● TASK TO CARRY OUT
Give the number of lines below with "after" in them, leaving out anything else.

● SUPPLIED INFORMATION
BEGIN

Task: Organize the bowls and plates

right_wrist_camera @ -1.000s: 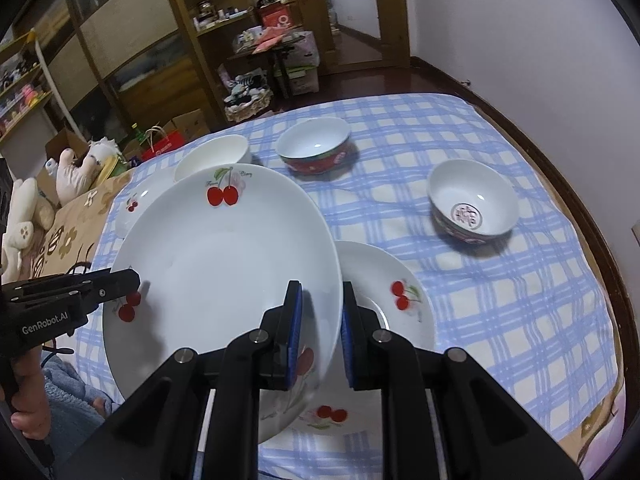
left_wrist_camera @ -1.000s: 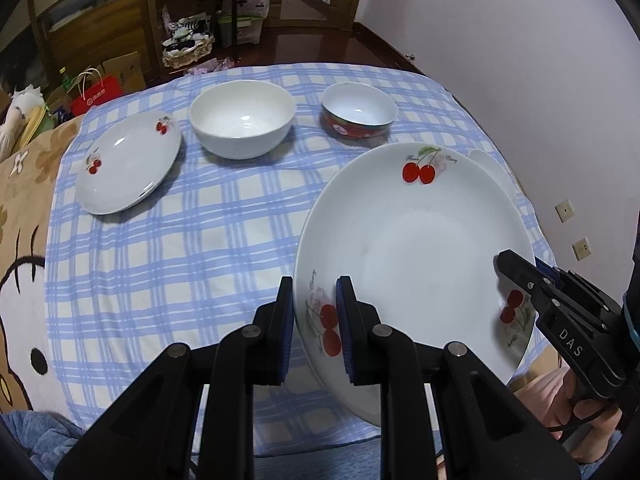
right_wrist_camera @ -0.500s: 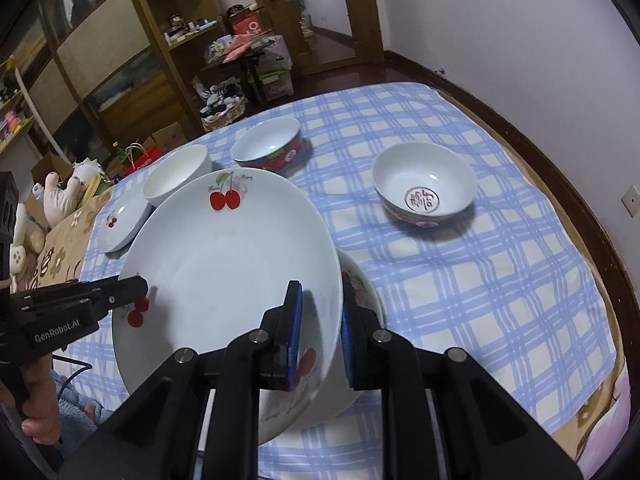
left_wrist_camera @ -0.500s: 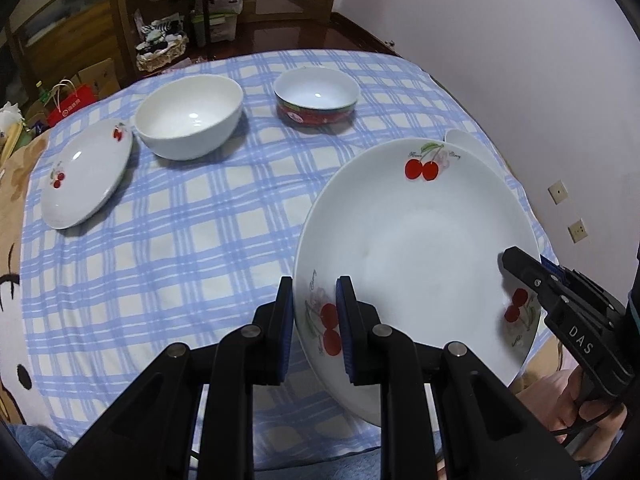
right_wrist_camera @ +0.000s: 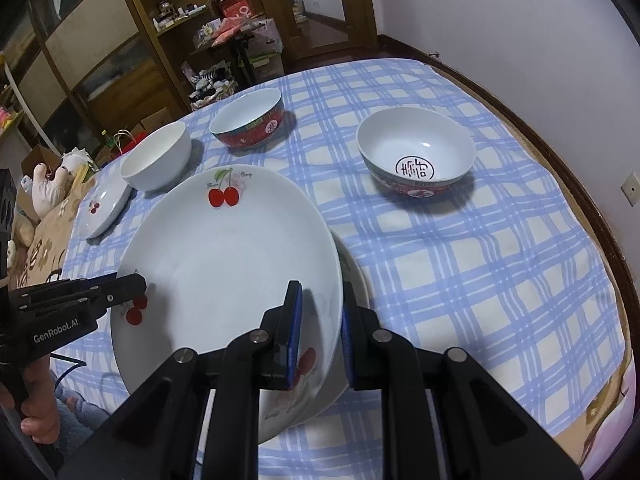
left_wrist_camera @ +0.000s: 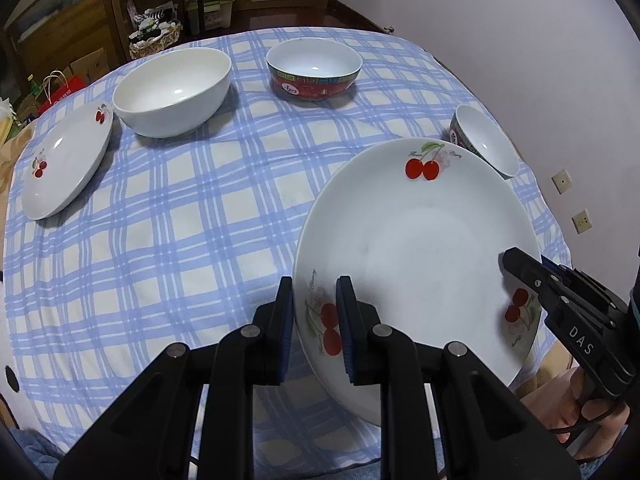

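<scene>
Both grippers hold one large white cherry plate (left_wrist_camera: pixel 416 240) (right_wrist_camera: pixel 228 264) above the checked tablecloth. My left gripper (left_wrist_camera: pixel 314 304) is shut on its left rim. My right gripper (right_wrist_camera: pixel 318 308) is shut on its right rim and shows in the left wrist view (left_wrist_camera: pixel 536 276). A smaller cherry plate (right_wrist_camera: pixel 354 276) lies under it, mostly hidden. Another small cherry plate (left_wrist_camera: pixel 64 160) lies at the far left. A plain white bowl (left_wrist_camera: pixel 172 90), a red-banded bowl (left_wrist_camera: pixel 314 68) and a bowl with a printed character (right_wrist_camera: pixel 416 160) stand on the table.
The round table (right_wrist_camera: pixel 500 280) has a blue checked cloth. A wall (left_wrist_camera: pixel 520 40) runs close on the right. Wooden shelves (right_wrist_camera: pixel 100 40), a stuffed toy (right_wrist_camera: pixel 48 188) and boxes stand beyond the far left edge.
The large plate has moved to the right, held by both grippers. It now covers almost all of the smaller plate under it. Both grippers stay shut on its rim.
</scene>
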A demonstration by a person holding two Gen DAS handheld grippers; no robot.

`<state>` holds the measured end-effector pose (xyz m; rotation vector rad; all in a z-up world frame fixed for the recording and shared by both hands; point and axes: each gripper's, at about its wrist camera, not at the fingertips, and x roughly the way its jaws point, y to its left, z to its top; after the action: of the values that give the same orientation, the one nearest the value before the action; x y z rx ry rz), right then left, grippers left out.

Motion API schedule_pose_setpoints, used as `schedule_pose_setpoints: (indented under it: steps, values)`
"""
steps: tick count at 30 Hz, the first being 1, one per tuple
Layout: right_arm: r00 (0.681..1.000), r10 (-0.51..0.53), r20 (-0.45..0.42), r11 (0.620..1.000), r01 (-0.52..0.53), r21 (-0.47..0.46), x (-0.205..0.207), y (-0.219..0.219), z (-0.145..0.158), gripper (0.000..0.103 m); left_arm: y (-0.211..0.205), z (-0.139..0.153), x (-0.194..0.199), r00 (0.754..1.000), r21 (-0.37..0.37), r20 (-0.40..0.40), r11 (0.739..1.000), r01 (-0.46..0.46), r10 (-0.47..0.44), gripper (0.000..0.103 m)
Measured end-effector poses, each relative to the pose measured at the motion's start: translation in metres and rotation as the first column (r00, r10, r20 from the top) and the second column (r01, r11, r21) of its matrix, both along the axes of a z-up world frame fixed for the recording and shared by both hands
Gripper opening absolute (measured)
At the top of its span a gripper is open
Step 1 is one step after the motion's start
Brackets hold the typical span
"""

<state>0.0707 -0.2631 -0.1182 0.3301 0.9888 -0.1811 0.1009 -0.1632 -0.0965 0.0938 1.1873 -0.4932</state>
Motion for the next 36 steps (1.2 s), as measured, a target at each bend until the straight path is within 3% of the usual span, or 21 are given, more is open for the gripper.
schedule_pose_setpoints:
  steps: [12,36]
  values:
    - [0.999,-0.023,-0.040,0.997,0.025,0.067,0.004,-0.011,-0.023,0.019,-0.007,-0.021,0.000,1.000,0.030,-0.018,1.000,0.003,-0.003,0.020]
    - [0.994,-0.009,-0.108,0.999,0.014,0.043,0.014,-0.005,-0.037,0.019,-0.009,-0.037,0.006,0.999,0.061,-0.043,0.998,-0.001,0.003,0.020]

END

● WRITTEN SOLUTION
2